As falhas no sistema de drenagem, exacerbadas pelas intensas chuvas que afetaram a região Central de Minas Gerais, foram identificadas durante a fiscalização da Secretaria de Meio Ambiente e Desenvolvimento Sustentável (Semad). Em resposta, o governo estadual determinou a suspensão imediata das atividades nas cavas das mencionadas unidades de mineração, além de exigir ações imediatas de limpeza e recuperação das áreas afetadas.
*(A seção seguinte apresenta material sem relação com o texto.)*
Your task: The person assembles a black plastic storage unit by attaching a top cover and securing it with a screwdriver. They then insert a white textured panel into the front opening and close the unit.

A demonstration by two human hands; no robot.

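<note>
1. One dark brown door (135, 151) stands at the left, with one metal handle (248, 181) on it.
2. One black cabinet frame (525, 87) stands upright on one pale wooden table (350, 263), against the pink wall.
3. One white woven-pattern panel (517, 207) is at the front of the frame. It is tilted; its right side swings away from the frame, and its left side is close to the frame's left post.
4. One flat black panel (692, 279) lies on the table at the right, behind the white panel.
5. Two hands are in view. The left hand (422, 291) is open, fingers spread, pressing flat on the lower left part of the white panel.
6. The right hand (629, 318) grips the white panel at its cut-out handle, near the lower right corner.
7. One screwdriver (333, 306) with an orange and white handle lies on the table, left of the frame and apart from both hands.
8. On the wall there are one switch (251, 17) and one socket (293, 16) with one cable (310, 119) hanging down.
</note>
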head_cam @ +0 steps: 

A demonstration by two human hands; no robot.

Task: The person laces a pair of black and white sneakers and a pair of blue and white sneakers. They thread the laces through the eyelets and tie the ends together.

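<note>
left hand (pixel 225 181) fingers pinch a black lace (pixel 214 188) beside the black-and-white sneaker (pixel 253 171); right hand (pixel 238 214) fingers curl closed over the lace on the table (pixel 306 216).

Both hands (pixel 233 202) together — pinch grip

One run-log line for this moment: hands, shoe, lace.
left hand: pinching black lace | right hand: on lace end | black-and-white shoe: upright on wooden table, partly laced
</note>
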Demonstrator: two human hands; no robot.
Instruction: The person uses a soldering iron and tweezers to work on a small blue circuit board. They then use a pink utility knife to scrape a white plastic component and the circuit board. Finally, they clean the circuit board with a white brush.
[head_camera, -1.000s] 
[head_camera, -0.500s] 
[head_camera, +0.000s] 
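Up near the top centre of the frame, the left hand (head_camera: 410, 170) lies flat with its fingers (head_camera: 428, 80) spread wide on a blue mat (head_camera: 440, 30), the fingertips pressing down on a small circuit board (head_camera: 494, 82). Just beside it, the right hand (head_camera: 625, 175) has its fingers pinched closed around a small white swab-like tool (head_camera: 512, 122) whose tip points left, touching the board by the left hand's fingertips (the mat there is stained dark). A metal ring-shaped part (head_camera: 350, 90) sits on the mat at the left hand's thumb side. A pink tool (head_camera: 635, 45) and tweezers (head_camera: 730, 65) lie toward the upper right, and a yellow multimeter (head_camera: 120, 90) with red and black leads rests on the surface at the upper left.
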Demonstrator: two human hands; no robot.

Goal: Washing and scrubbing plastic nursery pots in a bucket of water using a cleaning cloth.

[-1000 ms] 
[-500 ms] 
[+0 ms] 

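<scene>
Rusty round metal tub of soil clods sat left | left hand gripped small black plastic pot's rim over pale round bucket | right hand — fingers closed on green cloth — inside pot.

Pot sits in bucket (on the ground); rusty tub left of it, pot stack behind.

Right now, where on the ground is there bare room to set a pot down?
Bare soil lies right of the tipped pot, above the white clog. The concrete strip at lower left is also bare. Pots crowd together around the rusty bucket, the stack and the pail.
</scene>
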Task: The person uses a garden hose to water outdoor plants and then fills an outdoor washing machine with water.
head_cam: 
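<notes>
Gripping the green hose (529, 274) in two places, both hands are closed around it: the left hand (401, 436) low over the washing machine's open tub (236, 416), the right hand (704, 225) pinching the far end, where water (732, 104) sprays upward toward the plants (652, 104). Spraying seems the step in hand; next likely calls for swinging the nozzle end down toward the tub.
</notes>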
Na Mina de Fábrica, o transbordamento de água com sedimentos contaminou cursos d’água e impactou áreas da Companhia Siderúrgica Nacional. O superintendente de fiscalização ambiental da Semad, Gustavo Endrigo, informou que a penalidade relacionada a esse incidente na cava 18 alcançou R$ 1,3 milhão.
Por sua vez, na Mina de Viga, ocorreu um escorregamento de um talude natural, que resultou na contaminação do córrego Maria José e do Rio Maranhão com sedimentos. Segundo Endrigo, a turbidez da água em questão ultrapassou em até 30 vezes os limites permitidos pelas normas ambientais, resultando em uma multa de R$ 400 mil para a mineradora.
A Vale, em comunicado aos órgãos competentes, afirmou que já iniciou as medidas de emergência e está monitorando a situação, informando que a turbidez da água já foi normalizada em algumas localidades. A empresa ainda tem um prazo de dois dias para apresentar um cronograma das atividades de limpeza e dez dias para um plano detalhado de recuperação das áreas degradadas.
Adicionalmente, a mineradora afirmou que os extravasamentos de água não trouxeram rejeitos de mineração, mas apenas terra, e que foram devidamente contidos. As causas dos incidentes ainda estão em investigação, e a Vale assegurou que não houve feridos, nem impactos negativos para a população ou comunidades vizinhas.